- Born: Ellen B. Battelle 1847 Virginia
- Died: November 25, 1895 (aged 47–48) Boston, Massachusetts
- Other name: Ellen B. Dietrick
- Spouse: William A. Dietrick

= Ellen Battelle Dietrick =

American suffragist and author(1847–1895)

Ellen Battelle Dietrick (1847–1895) was an American suffragist and author who was active in the movement's organizations in Kentucky and Massachusetts. She was a core member of the group that published The Woman's Bible in the 1890s.

==Biography==
Ellen Virginia Batelle Dietrick was born in Virginia, one of several daughters of the Rev. Gordon Battelle and Maria (Tucker) Battelle. Her father had been a member of the convention that framed Virginia's constitution.

She married William A. Dietrick of Baltimore and they moved to Covington, Kentucky. There Dietrick established various organizations to aid women: a Women's Educational and Industrial Union, a day nursery, a cooperative bakery and cooking school, and a home for elderly women. She campaigned for civic reform in such areas as jail conditions and city government, and it was said of her that she "ran the town". In 1888, she was the founding vice-president of the Kentucky Equal Rights Association (KERA).
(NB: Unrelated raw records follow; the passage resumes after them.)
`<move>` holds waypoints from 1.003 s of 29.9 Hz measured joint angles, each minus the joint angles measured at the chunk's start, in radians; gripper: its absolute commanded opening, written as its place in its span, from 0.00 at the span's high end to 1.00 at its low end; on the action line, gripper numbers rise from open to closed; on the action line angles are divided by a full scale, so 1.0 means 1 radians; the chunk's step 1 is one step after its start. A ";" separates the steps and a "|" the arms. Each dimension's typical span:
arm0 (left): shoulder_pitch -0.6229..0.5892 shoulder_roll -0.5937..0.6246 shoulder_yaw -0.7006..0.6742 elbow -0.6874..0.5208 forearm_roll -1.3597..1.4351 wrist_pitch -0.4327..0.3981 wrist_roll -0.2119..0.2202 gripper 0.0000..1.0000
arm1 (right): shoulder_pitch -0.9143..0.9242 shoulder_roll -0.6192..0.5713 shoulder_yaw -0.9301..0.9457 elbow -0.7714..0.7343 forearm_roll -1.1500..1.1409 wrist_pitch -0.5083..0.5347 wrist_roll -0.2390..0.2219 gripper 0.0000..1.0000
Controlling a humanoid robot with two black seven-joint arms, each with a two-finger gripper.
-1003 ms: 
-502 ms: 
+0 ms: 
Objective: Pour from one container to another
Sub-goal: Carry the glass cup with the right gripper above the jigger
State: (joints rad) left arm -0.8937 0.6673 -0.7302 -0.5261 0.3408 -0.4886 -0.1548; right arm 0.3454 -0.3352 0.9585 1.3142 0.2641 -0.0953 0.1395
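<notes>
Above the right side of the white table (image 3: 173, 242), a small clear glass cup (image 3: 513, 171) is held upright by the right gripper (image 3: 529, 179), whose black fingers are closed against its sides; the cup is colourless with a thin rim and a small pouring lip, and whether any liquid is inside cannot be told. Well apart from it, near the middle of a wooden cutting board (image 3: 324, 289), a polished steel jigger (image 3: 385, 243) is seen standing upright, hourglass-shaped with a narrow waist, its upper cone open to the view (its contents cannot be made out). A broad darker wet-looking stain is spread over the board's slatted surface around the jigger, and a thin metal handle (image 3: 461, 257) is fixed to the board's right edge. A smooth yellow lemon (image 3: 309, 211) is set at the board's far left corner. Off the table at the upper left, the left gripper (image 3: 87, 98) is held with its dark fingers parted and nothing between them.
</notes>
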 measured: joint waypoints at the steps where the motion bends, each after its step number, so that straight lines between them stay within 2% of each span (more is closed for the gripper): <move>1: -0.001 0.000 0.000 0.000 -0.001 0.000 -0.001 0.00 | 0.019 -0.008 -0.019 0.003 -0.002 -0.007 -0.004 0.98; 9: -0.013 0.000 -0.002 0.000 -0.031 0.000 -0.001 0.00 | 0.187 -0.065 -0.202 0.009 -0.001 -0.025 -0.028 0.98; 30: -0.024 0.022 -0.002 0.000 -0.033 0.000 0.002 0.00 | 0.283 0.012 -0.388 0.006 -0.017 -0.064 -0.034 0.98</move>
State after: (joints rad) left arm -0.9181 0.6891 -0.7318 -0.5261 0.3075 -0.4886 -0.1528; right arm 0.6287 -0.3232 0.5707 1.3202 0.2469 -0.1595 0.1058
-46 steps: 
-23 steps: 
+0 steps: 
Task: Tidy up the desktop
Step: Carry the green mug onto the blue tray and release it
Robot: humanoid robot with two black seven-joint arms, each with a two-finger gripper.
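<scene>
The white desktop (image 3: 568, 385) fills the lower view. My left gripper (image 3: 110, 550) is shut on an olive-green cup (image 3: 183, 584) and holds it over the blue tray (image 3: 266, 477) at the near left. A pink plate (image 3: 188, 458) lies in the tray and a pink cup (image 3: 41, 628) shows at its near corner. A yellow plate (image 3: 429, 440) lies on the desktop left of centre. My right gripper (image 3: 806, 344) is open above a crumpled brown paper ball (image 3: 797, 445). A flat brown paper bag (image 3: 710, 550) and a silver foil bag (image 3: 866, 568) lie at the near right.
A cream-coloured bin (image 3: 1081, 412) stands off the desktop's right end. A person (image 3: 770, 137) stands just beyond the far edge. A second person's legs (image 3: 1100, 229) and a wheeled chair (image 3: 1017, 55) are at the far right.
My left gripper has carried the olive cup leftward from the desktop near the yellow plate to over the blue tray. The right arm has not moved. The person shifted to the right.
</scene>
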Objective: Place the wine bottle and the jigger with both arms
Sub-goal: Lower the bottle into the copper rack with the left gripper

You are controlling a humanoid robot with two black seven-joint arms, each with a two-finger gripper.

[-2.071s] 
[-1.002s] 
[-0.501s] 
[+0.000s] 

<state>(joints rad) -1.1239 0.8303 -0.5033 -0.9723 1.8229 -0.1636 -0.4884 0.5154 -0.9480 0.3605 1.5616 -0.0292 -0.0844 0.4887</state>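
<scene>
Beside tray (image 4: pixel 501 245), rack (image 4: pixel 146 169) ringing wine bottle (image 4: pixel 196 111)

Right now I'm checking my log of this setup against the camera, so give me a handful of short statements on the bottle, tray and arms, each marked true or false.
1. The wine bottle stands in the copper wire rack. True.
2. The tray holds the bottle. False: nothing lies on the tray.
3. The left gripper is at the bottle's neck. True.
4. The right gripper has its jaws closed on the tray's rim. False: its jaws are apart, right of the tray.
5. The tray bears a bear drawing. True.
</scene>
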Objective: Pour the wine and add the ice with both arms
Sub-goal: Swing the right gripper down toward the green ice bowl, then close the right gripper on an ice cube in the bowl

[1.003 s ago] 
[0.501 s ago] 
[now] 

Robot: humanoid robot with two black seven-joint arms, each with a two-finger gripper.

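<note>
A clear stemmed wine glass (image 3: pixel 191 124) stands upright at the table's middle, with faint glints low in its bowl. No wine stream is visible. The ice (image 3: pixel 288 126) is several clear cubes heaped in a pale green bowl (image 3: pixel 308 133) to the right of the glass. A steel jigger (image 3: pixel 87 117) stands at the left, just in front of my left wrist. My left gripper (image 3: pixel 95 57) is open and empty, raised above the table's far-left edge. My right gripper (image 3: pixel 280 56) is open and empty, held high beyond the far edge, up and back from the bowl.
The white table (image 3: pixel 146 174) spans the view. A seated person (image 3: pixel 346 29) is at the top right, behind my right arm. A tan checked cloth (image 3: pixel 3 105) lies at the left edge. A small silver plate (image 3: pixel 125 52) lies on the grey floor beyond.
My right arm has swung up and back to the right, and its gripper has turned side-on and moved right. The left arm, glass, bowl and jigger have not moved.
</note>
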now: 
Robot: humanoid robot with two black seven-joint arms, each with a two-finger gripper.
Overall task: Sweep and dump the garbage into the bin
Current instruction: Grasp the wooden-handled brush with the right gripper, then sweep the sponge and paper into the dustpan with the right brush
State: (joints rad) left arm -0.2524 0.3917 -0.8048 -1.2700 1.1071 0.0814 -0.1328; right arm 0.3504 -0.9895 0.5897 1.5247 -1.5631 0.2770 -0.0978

The following year, Dietrick, KERA founder Laura Clay, and three other women established the Kentucky Lecture Bureau to provide free speakers on suffrage-related topics to clubs and civic organizations around the state.

She served in other official capacities in the national suffrage movement. After moving to Boston, she served as state organizer and general agent for the Massachusetts Woman Suffrage Association (1892) and secretary of the New England Woman Suffrage Association (ca. 1895). In the 1890s, she also served as the chair of press work for the National American Woman Suffrage Association (NAWSA). She later served as president of the Boston Suffrage League (founded in 1903 by William Monroe Trotter).

Dietrick lectured on equal rights and wrote for various publications, including the Woman's Journal. Her main topic was equal rights, but her 1889 book The Families of John and Jake is a treatise on the relations between labor and capital, following two families, one prosperous, and the other poor. Her last book, Women in the Early Christian Ministry, a refutation of Christian teachings that relegated women to second-class status in the world, was published posthumously in 1897. While it covered a broad ground, it included arguments aimed specifically at New York Bishop William Croswell Doane, who had spoken out strongly against universal suffrage.

Dietrick was a member of the Revising Committee for The Woman's Bible, a version with extended commentary challenging the orthodox Christian view of women's subservience to men. She lived to see only Part I published, in 1895, the year she died. Part II, published in 1898, included five commentaries signed by Dietrick and was dedicated to her memory as "the ablest member of our revising committee". One recent biblical scholar credits Dietrick as the first person to publish (in Part I of The Woman's Bible) the theory that "most of Hebrew Scripture, including the Books of Kings, was composed in the Hasmonean era", now a common view of revisionist biblical historians. This same scholar also notes that Dietrich has not been given due credit for being the progenitor of this thesis.

Dietrick died in Boston on November 25, 1895, at the age of 48 and was remembered at the following year's NAWSA convention as an exceptional advocate and writer for the suffragist cause. She is buried at Forest Hills Cemetery in Jamaica Plain, Massachusetts.

==Publications==
- Women in the Early Christian Ministry: A Reply to Bishop Doane, and Others (Philadelphia: Alfred J. Ferris, 1897)
- (Cincinnati: Robert Clarke, 1889)
- , Popular Science, vol. 44, no. 33, 1894, p. 481ff.